Work to complete
Please go line by line through the material and copy each one containing the word "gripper".
-------- Source data
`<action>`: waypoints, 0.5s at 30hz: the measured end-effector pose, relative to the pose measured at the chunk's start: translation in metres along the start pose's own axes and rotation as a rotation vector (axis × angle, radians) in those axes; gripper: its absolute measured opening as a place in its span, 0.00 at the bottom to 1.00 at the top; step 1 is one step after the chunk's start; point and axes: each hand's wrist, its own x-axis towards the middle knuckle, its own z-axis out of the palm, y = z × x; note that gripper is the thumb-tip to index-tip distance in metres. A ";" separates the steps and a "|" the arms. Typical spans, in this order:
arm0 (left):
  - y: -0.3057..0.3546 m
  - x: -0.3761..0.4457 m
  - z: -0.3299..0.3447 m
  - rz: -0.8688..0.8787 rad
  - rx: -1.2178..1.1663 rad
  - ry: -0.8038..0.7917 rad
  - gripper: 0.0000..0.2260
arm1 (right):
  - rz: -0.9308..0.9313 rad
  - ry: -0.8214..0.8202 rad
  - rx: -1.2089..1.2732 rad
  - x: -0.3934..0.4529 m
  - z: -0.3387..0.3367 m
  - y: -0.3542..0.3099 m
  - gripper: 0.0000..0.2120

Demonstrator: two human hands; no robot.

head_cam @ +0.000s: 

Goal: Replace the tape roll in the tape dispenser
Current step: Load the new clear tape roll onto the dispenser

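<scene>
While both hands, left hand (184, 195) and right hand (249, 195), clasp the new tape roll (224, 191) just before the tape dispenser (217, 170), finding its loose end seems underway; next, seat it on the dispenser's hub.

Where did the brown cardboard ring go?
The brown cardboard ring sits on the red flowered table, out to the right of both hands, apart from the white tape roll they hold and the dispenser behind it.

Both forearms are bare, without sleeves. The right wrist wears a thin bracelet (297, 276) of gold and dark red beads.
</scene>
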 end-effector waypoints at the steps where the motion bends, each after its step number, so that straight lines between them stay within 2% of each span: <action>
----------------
Written answer
`<action>`: waypoints, 0.5s at 30hz: the measured end-effector pose, relative to the pose measured at the chunk's start: translation in metres along the start pose's own axes and rotation as a rotation vector (axis × angle, radians) in those axes; gripper: its absolute measured opening as a place in its span, 0.00 at the bottom to 1.00 at the top; step 1 is one step after the chunk's start; point and axes: each hand's wrist, its own x-axis towards the middle knuckle, its own z-axis out of the palm, y = z × x; note that gripper is the thumb-tip to index-tip distance in metres. A ";" separates the steps and a "|" the arms. Typical spans, in this order:
  - gripper: 0.0000..0.2260
  - gripper: 0.0000..0.2120

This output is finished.